▸ Assignment
When the line containing "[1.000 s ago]" appears in the data below, begin copying there and stop only after the line containing "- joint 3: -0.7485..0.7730".

Extracted data entries
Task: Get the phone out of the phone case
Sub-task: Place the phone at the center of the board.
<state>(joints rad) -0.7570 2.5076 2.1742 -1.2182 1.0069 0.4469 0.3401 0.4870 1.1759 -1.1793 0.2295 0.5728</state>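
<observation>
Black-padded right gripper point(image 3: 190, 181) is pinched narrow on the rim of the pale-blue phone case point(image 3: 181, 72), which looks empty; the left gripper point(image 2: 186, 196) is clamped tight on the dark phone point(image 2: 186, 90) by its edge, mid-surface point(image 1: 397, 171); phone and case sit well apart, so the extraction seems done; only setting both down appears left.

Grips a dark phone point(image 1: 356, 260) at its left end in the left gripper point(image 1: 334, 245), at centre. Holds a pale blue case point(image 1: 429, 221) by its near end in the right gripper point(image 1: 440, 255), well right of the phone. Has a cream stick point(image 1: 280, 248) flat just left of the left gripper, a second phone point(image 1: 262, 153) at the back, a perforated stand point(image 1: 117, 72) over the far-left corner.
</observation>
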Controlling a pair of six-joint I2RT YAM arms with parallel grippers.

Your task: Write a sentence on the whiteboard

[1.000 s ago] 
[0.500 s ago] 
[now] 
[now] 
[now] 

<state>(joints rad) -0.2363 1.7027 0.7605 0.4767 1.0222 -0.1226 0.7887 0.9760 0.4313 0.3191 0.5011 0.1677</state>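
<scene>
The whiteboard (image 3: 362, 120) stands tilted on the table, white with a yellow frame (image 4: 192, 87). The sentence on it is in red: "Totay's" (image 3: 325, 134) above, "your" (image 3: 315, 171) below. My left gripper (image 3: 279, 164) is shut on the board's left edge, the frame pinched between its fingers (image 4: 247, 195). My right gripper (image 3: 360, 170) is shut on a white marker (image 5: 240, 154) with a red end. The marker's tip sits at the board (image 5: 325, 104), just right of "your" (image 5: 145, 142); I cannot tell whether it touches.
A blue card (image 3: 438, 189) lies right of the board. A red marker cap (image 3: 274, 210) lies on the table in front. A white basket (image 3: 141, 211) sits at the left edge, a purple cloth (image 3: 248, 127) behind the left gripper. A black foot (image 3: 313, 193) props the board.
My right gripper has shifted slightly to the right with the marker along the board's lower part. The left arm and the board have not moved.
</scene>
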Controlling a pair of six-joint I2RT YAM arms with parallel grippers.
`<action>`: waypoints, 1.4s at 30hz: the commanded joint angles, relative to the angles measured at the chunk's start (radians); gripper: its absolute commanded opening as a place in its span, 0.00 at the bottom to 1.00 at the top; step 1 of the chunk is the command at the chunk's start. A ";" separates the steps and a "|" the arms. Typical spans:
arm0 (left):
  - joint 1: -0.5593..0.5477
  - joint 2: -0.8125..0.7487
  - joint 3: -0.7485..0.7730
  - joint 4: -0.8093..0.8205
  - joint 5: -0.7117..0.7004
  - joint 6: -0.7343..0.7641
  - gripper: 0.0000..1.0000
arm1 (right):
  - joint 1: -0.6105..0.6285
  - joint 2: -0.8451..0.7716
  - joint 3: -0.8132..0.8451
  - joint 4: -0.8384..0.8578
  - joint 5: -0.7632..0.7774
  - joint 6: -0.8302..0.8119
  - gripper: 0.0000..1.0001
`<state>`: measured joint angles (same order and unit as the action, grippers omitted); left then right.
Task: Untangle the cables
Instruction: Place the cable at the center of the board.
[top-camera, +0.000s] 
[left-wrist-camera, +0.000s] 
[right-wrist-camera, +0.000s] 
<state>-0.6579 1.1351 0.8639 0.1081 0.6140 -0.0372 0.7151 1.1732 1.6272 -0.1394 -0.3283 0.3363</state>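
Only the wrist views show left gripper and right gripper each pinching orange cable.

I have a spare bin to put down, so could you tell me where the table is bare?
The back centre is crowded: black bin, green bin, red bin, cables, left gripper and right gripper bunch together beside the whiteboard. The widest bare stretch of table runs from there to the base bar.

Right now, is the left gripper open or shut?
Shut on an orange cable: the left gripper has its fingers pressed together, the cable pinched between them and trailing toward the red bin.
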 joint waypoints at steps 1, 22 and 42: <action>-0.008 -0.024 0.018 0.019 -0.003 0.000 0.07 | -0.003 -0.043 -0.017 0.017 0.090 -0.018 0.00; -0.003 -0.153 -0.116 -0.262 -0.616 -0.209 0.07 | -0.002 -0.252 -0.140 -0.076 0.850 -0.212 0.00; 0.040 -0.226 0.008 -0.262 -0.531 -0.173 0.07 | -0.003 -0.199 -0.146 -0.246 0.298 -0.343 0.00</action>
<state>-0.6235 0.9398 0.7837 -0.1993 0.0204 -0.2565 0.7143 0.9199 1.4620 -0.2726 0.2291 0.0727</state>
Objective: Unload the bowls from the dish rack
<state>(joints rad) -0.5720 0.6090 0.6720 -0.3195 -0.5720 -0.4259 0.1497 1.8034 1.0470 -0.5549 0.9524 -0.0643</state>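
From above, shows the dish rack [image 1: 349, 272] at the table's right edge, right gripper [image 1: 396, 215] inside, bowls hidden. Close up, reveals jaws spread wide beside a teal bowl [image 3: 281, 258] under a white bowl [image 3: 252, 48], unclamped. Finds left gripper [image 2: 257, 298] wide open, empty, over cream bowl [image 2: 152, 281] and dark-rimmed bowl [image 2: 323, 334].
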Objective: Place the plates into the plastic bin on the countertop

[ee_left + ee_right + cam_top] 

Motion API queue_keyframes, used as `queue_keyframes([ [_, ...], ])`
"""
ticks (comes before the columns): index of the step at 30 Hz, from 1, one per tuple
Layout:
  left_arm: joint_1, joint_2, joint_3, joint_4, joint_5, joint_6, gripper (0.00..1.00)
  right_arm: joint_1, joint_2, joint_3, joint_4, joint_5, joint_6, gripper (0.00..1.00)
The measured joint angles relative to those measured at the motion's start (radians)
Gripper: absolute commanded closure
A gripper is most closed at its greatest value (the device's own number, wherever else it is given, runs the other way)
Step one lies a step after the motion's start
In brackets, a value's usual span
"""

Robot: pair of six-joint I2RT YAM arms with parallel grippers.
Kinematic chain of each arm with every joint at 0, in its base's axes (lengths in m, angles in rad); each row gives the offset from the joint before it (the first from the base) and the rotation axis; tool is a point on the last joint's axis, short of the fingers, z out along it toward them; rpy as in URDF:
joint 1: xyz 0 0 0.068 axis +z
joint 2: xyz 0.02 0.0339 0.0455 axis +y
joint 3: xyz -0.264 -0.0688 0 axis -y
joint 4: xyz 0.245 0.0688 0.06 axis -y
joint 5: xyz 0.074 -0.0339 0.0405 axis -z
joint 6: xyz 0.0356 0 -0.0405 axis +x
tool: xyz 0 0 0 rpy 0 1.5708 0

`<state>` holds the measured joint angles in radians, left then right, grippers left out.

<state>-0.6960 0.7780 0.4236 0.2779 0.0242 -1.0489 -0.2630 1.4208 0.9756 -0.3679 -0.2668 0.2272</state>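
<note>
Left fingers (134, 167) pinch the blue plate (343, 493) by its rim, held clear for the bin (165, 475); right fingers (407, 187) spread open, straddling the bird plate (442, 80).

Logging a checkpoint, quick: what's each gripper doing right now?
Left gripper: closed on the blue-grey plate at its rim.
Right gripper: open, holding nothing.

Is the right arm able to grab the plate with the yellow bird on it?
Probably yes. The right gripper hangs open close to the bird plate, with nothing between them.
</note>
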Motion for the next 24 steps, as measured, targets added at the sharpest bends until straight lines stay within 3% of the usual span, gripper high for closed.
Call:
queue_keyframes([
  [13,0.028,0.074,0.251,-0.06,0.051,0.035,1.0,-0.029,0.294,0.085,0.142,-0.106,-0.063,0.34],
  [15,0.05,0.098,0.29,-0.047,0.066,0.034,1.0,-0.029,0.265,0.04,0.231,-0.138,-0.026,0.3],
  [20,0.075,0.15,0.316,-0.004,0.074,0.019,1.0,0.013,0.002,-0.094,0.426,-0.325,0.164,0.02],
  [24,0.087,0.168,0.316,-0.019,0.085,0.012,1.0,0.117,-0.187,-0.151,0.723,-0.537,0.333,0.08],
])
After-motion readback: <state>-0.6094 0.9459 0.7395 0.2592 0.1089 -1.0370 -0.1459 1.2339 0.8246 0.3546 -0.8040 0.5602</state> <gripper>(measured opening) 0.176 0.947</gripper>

▸ Response for this exercise
[1.000 s ago] 
[0.500 s ago] 
[now] 
[now] 
[now] 

<state>(joints rad) -0.2363 1.7027 0.7605 0.4767 1.0222 -0.1226 0.7887 0.9760 0.4313 0.3191 0.5011 0.1677</state>
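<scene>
The whiteboard (image 3: 362, 120) stands tilted on the table, white with a yellow frame (image 4: 192, 87). The sentence on it is in red: "Totay's" (image 3: 325, 134) above, "your" (image 3: 315, 171) below. My left gripper (image 3: 279, 164) is shut on the board's left edge, the frame pinched between its fingers (image 4: 247, 195). My right gripper (image 3: 360, 170) is shut on a white marker (image 5: 240, 154) with a red end. The marker's tip sits at the board (image 5: 325, 104), just right of "your" (image 5: 145, 142); I cannot tell whether it touches.
A blue card (image 3: 438, 189) lies right of the board. A red marker cap (image 3: 274, 210) lies on the table in front. A white basket (image 3: 141, 211) sits at the left edge, a purple cloth (image 3: 248, 127) behind the left gripper. A black foot (image 3: 313, 193) props the board.
My right gripper has shifted slightly to the right with the marker along the board's lower part. The left arm and the board have not moved.
</scene>
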Controlling a pair of six-joint I2RT YAM arms with parallel grippers.
`<action>`: waypoints, 1.4s at 30hz: the commanded joint angles, relative to the angles measured at the chunk's start (radians); gripper: its absolute commanded opening as a place in its span, 0.00 at the bottom to 1.00 at the top; step 1 of the chunk is the command at the chunk's start. A ";" separates the steps and a "|" the arms. Typical spans:
arm0 (left):
  - joint 1: -0.5593..0.5477
  - joint 2: -0.8125..0.7487
  - joint 3: -0.7485..0.7730

What this exercise required has been given in full.